◆ **Work instructions**: Only one stretch of the data below is wanted: the lines from the one with "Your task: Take" through the one with "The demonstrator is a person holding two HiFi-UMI", repeated exactly.

◆ **Data for the task**:
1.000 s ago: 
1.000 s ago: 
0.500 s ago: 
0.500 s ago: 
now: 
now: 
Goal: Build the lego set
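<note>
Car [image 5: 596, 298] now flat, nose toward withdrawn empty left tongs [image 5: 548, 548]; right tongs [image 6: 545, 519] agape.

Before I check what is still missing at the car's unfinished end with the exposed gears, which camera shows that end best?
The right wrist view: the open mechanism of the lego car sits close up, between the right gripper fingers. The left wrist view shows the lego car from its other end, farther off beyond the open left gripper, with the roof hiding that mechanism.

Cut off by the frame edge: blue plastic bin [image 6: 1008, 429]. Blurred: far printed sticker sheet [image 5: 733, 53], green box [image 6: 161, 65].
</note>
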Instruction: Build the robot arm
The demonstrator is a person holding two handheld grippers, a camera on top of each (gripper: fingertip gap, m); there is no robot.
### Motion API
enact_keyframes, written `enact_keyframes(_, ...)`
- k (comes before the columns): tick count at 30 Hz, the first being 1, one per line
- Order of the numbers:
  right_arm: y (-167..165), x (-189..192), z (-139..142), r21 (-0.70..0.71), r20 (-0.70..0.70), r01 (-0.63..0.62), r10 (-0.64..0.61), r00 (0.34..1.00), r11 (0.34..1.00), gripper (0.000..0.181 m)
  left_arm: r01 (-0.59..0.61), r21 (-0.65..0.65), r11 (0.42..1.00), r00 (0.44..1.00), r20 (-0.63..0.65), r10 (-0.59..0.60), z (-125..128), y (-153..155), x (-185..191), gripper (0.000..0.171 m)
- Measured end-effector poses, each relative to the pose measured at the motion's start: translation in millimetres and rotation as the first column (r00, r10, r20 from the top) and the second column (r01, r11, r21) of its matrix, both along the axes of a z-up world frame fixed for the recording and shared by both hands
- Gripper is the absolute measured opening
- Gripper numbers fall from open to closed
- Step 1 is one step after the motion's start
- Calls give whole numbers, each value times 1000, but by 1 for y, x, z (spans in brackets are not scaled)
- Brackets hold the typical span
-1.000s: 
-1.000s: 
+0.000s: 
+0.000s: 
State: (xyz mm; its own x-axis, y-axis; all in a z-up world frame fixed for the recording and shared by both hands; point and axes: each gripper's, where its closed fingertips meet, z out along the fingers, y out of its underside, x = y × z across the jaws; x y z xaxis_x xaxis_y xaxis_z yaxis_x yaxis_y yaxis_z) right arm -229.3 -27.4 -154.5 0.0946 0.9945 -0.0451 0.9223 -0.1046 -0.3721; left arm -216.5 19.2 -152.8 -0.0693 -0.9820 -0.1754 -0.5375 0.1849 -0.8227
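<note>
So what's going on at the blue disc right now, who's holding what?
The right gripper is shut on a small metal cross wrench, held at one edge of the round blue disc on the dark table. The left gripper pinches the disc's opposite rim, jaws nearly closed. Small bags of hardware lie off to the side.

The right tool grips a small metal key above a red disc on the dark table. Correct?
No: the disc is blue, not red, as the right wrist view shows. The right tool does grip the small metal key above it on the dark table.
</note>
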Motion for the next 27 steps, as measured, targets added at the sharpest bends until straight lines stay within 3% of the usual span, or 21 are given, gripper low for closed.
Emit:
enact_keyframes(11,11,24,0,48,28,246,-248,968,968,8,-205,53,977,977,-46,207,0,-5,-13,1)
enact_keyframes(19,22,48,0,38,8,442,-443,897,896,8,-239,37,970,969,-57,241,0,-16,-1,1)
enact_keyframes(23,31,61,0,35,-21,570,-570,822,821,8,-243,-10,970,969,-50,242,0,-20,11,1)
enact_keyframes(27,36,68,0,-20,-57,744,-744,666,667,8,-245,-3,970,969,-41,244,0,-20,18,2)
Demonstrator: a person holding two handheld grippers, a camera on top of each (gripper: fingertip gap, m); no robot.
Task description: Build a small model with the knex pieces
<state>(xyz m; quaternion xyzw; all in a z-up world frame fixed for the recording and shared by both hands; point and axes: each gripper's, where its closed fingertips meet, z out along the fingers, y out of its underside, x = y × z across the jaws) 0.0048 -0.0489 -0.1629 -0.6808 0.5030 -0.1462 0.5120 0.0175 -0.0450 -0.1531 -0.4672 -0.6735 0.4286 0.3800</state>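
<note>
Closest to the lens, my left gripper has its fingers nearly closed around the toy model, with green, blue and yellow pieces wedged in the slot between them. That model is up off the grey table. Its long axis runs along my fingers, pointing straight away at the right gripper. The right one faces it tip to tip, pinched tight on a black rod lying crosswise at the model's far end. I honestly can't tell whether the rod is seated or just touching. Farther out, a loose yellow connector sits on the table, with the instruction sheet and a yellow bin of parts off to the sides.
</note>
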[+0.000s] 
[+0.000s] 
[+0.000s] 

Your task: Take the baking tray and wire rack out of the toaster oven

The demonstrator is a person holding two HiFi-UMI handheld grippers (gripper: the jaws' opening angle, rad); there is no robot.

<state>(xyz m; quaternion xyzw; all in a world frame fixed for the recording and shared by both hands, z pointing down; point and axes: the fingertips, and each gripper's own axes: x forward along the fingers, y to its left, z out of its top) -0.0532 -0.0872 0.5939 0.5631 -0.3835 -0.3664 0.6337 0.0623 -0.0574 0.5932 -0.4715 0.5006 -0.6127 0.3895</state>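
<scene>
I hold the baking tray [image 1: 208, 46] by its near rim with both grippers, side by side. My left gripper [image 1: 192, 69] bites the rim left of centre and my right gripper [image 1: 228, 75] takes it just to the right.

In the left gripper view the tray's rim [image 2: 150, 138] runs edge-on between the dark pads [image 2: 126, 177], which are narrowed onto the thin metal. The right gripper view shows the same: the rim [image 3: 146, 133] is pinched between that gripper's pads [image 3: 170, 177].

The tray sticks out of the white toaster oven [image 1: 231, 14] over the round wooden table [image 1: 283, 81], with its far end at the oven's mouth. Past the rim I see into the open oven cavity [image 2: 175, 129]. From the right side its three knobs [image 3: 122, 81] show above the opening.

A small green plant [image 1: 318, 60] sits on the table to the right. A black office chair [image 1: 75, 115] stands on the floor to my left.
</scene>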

◆ **Answer to this problem**:
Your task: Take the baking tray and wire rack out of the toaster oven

The demonstrator is a person holding two HiFi-UMI handheld grippers (gripper: the jaws' opening angle, rad); there is no robot.

That concludes the answer to the exercise.